Figure 19: Loop Unrolling vs. Software Pipelining

## 6.2.7 Software Pipelining

Another technique to improve instruction parallelism is software pipelining [Lam 1988]. In hardware pipelining, instruction execution is broken into stages, such as Fetch, Execute, and Write-back. The first instruction is fetched in the first clock cycle. In the next cycle, the second instruction is fetched while the first is executed, and so on. Once the pipeline has been filled, the machine will complete 1 instruction per cycle.

In software pipelining, the operations of a single loop iteration are broken into s stages, and a single iteration performs stage 1 from iteration i, stage 2 from iteration i-1, etc.
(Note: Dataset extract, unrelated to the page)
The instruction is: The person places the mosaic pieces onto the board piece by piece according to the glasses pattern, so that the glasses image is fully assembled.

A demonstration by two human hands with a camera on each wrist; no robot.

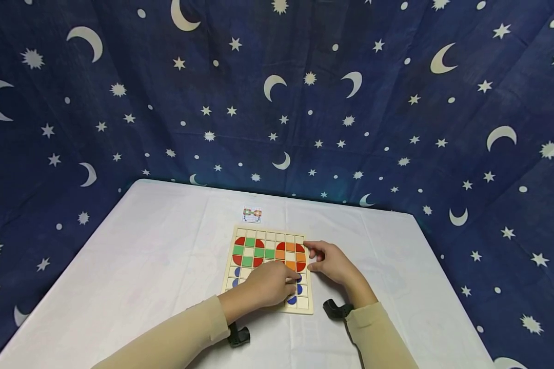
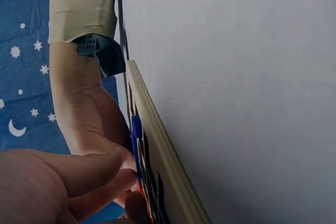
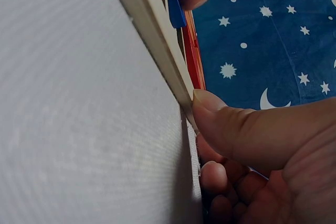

Startup code must be generated before the loop to initialize the pipeline for the first s-1 iterations and cleanup code must be generated after the loop to drain the pipeline for the last s-1 iterations.

Figure 18 (d) shows how software pipelining improves the performance of a simple loop. The depth of the pipeline is s=3. Figure 19 illustrates the difference between unrolling and software pipelining: unrolling reduces overhead, while pipelining reduces the startup cost of each iteration.

Finally, Figure 18 (e) shows the result of combining software pipelining (s=3) with unrolling (u=2). The loop takes 5 cycles per iteration, or  $2\frac{1}{2}$  cycles per result. Unrolling alone achieves  $2\frac{2}{3}$  cycles per result. If software pipelining is combined with unrolling by u=3, the resulting loop would take 6 cycles per iteration or two cycles per result, which is the best that can be

done because only one memory operation can be initiated per cycle.

Perfect Pipelining combines unrolling by loop quantization with software pipelining [Aiken and Nicolau 1988a; Aiken and Nicolau 1988b]. A special case of software pipelining is predictive commoning, which is applied to memory operations. If an array element written in iteration i-1 is read in iteration i, then the first element is loaded outside of the loop and from then on there is one load and one store per iteration. This is done by the RS/6000 XL C/Fortran compiler [O'Brien et al. 1990].

If there are no loop-carried dependences, the length of the pipeline is the length of the dependence chain. If there are multiple, independent dependence chains they can be scheduled together subject to resource availability, or loop distribution can be applied to put each chain into its own loop (see the following section). The scheduling constraints in the presence of loop-carried dependences and conditionals are more complex; the details are discussed in [Aiken and Nicolau 1988a; Lam 1988].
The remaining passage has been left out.